Not being able to ask for a freaking cup at the GS25. Even though I ask for it almost daily – now THAT’s a communication problem. Cup cheom jusayo.
Cup? Yea. Cup. Cupp? Yes. cup. Cupi? Yes. CUP. (charades again) cup. drink. (charades) cup. cup! cup!
Last week in class I told the students I had no idea WHY they had to learn Korean. But the cold reality is that they do. Once I leave, and YES I AM LEAVING because nobody has to take your disrespect as there are other better jobs. Once I’m gone I’ll be replaced by another teacher and yet another. And you’ll still be tested on English, and your college entrance will still depend on it and the pay at your job will still depend on it, so if you don’t really care about your future please be disrespectful and don’t listen in my class.
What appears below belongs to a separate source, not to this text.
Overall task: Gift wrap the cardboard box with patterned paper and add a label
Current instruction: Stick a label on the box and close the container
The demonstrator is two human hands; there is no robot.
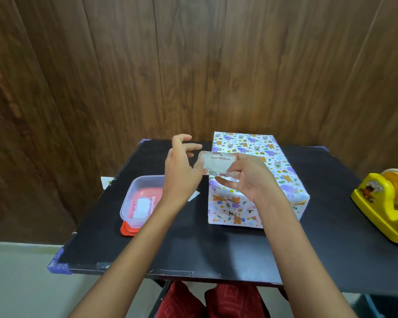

I then write immersion on the board and tell them that’s the best way to learn. I tell them that’s the way they learned Korean. I tell them it doesn’t matter that they don’t understand most of it: it’s still the best way to know how a language is used. I yell at them that they are only forced to go through this hell one hour every week, but that I am forced to go through it every single hour of every single day, that I am surrounded by a language I don’t understand and am unable to communicate with it at all. I tell them how lucky they are that the government provides this immersion for them. I tell them that at least they’ve had many years of vocabulary and grammar behind them. I tell them to imagine what it’s like to go live in total immersion with NO vocabulary or grammar. I tell them I live in the hell they only visit. 24/7. Have some sympathy, shut up, and let me do my job.
I tell them how the principal asked me to help make the children leaders and global thinkers and how seriously I took that task. I tell them I put a lot of heart into the videos and messages I choose to present to them, because without the western thought behind the English, the words are nothing more than groups of letters. I tell them the rules of my classroom are just words on the board, but they are based upon being considerate to each other and what we have to do, what respect really means. Sung sang nim might be respect language, but the way you treat your teachers is far from respectful. Words without action are meaningless. I require more than words. Words have only as much meaning as we give them. Words are not the only way we communicate.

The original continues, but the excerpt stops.